Concern grows over delays to Disability Bill
Responding to questions in the Dáil, Ms Harney said the long-awaited bill was on the agenda of the Cabinet at the moment and was almost finalised. Sinn Féin Dáil leader Caoimhghín Ó Caoláin asked Ms Harney if the bill was being deliberately not published until after the elections, while Fine Gael disability spokesman David Stanton told the Tánaiste there was huge concern about delays.
While the bill did come up at the Cabinet’s meeting yesterday, a Government spokesperson said it was not discussed in any substantial manner and further discussions have to take place before its publication. The bill has been at Cabinet a few times already, the spokesperson said, but the Government has not signed off on it and cannot say if it will be published before June 11.
“No I can’t say that,” the spokesperson said.
As the Government faced mounting criticism from disability groups, Psychiatric Nurses Association general secretary Des Kavanagh said actual investment in mental health had fallen from 13.7% to just below 7% despite plans and commitments from every government over the past 20 years to develop the area.
Mr Kavanagh said there were old sanatoriums that could be sold off for a huge price to the private sector and reinvested in mental health.
A spokesman for St John of Gods said a new nine-bed children’s respite centre opened a couple of weeks ago by Taoiseach Bertie Ahern remained closed because they had no funding to run it.
The Eastern Regional Health authority recently sold St Loman’s Hospital in Ballyowen, Dublin, for E36 million and have committed to reinvesting the money in mental health.
Mr Kavanagh said the sale of St Ita’s in Portrane in County Dublin could see patients being taken out of appalling facilities and moved into appropriate modern facilities. But, he said, a Government commitment was required to make that happen.
Irish Nurses Organisation general secretary Liam Doran said nurses in the intellectual disability sector were being paid less than social care workers who did not have a specific qualification, or who may not have a qualification at all.

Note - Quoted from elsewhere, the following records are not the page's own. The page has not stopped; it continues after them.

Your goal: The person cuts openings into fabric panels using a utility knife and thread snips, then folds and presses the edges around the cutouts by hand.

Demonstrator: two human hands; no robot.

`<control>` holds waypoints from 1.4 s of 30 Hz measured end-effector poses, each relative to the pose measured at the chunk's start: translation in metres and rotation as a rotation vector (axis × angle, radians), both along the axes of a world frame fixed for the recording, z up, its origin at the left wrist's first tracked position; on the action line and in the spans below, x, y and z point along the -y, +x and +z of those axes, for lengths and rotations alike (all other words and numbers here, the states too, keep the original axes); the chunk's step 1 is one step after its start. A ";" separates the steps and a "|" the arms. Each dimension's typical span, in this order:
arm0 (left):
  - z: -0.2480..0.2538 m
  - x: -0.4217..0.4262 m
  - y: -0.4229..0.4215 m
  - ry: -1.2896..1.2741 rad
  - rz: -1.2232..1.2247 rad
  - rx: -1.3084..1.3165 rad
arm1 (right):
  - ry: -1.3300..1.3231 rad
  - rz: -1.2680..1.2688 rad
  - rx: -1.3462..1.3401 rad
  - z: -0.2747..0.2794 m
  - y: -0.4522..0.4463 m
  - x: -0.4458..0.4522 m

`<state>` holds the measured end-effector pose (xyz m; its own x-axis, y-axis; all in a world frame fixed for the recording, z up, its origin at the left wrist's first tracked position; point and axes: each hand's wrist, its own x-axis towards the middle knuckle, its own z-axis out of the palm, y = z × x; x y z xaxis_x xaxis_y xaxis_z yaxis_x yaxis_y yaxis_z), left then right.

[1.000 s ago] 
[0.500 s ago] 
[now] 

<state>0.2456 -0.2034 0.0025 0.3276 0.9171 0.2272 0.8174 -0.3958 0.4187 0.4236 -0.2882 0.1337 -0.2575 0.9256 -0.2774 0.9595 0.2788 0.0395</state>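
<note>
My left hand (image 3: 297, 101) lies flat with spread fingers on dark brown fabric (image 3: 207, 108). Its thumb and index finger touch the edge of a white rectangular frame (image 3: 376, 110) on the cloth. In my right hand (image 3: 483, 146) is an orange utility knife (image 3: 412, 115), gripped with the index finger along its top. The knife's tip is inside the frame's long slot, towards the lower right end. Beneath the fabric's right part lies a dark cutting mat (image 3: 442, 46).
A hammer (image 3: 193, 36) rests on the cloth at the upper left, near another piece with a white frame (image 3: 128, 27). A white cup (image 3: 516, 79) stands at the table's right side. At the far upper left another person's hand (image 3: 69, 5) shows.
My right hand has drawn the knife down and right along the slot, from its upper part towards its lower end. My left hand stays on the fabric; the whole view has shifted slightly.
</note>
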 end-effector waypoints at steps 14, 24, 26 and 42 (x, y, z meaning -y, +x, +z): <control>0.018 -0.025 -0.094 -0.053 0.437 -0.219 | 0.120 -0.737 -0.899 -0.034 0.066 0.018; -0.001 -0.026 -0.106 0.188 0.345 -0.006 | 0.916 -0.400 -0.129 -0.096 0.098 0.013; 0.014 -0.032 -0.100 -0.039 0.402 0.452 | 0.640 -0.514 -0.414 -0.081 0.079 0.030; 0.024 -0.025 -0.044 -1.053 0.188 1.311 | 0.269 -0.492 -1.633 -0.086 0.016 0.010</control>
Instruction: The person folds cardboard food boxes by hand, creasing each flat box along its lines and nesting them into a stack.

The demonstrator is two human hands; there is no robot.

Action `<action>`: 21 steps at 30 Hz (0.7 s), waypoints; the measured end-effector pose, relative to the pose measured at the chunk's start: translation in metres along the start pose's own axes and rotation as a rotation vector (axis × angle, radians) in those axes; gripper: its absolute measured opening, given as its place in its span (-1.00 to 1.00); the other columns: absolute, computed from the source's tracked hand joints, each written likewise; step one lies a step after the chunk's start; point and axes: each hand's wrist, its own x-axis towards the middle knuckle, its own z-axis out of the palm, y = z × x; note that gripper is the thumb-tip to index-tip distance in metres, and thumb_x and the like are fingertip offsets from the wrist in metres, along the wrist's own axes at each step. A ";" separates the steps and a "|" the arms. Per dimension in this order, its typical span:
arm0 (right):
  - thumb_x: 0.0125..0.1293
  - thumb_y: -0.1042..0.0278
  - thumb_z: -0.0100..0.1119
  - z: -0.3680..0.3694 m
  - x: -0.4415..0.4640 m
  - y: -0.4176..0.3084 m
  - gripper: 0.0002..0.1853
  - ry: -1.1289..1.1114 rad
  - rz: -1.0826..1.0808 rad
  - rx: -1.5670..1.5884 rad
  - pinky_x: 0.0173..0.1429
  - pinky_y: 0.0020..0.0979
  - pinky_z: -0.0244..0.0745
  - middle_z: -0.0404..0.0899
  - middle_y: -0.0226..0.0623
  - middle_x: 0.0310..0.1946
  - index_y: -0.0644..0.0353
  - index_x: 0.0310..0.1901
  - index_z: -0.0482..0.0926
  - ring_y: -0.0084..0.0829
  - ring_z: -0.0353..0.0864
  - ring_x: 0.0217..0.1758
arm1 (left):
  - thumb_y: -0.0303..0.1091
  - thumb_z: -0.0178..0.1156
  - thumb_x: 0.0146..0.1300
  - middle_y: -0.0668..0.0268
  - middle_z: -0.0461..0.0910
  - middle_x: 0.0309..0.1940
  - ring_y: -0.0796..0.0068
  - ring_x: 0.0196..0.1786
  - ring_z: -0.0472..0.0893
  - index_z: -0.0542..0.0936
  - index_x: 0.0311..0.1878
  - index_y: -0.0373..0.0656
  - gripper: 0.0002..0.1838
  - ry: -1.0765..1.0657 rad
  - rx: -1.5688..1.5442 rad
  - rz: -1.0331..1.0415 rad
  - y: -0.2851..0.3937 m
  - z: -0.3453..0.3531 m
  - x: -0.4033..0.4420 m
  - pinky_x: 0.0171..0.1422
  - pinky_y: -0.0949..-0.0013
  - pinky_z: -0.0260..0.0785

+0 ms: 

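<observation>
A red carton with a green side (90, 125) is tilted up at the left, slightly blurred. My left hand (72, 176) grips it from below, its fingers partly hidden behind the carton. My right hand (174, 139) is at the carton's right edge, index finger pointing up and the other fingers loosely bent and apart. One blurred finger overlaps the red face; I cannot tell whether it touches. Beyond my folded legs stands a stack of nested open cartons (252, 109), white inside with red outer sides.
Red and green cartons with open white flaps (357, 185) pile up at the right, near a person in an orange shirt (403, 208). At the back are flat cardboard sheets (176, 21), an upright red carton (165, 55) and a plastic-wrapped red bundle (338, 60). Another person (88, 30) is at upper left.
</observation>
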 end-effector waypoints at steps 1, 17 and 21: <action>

“The Government has refused to do anything about that, so it is no wonder that agencies that provide a service for people with intellectual disabilities are encountering grave difficulties in recruiting people,” he said.
The message from the National Association for People with Intellectual Disability to the Government was publish the Disability Bill and be damned by an electorate who cares how the State treats its less fortunate citizens. The general secretary of the National Association of the Mentally Handicapped of Ireland, Deirdre Carroll, said they felt let down by the Government who have now admitted that there was no right to services provided for in the proposed legislation.
“Let them publish the bill before the election and let the electorate decide,” she urged.